One of the highlights of the trip was swimming with the sea turtles. You may remember that I have a fear of water. I was surprised that I not only felt safe swimming with the turtles but peaceful, even though, at times, I was in deep water (3x times over my head) and a couple hundred meters from shore. The giant sea turtles grazed on the bottom of the ocean, eating what’s called — of course — turtle grass. They reminded me of cows chewing on their cud. The turtles seemed immune if not grateful for my presence. I felt like an advance warning of any predators, in this case, boatloads of tourists heading to the bar on the beach. The turtles surface about every 20 minutes to take a couple quick breaths of air. I noticed they look all-around before surfacing to avoid being run over.

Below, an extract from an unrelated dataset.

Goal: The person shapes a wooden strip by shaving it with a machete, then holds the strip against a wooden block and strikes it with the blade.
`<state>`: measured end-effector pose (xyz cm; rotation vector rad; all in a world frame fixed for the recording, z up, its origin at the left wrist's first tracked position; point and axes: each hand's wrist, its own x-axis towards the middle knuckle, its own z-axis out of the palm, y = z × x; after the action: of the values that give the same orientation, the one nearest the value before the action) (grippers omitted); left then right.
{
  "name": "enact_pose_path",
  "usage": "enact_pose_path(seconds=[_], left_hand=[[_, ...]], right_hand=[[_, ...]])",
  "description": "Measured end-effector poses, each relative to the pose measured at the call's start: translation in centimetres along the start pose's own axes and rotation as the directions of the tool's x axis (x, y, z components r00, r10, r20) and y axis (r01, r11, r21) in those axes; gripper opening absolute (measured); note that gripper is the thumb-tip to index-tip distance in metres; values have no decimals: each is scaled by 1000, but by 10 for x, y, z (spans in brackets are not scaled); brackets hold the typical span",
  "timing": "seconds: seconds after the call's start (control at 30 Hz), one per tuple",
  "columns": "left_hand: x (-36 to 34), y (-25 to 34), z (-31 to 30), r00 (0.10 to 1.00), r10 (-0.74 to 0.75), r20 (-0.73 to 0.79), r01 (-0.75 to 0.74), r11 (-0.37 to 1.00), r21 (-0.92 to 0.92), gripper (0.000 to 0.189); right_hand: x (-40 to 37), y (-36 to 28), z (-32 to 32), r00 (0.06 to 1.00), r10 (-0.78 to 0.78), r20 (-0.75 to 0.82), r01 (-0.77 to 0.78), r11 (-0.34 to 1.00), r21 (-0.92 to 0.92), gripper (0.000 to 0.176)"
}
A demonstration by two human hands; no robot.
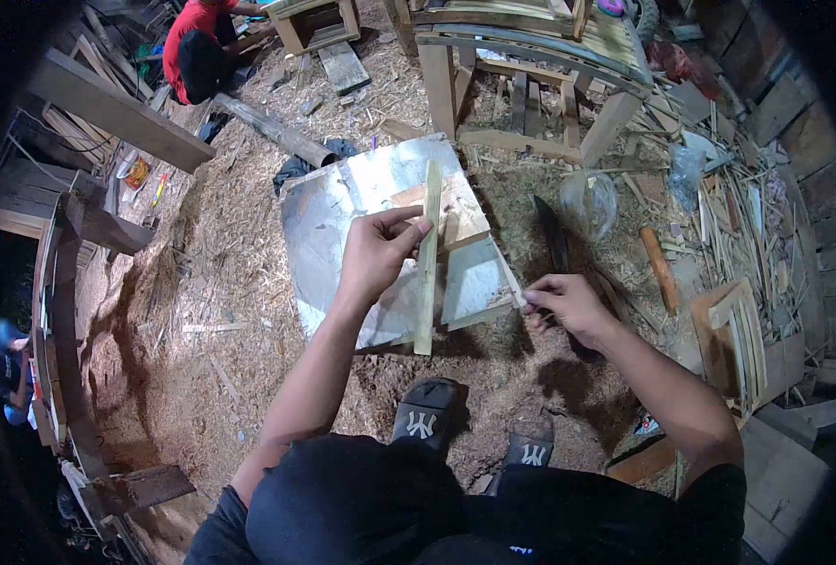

Swimming with turtles is something everyone should have on their bucket list. But it didn’t seem like an unexpected adventure? It didn’t seem like something worth writing of a short story. I wondered if I lacked the ability to see the adventure — to appreciate the moment.
We had other mini-adventures, like visiting a World War II fort and the island garbage dump; discovering an iguana with three legs that had turned black with stress; photographing red-footed tortoises; watching cruise ships sail by every day that were many times bigger than Honeymoon Bay; making daily trips to chat with the locals at the wine slushy bar and play a version of Yahtzee and cornhole; sneaking into an abandoned home and pretending we lived there. All fun, perfect stuff, but nothing worth more than a quick share on social media.
Then the unexpected adventure happened. We visited Limestone Beach where I didn’t heed the warning of The Tree of Lost Soles, a tree filled with flip-flops that have been orphaned by the ocean. (Pictured above.)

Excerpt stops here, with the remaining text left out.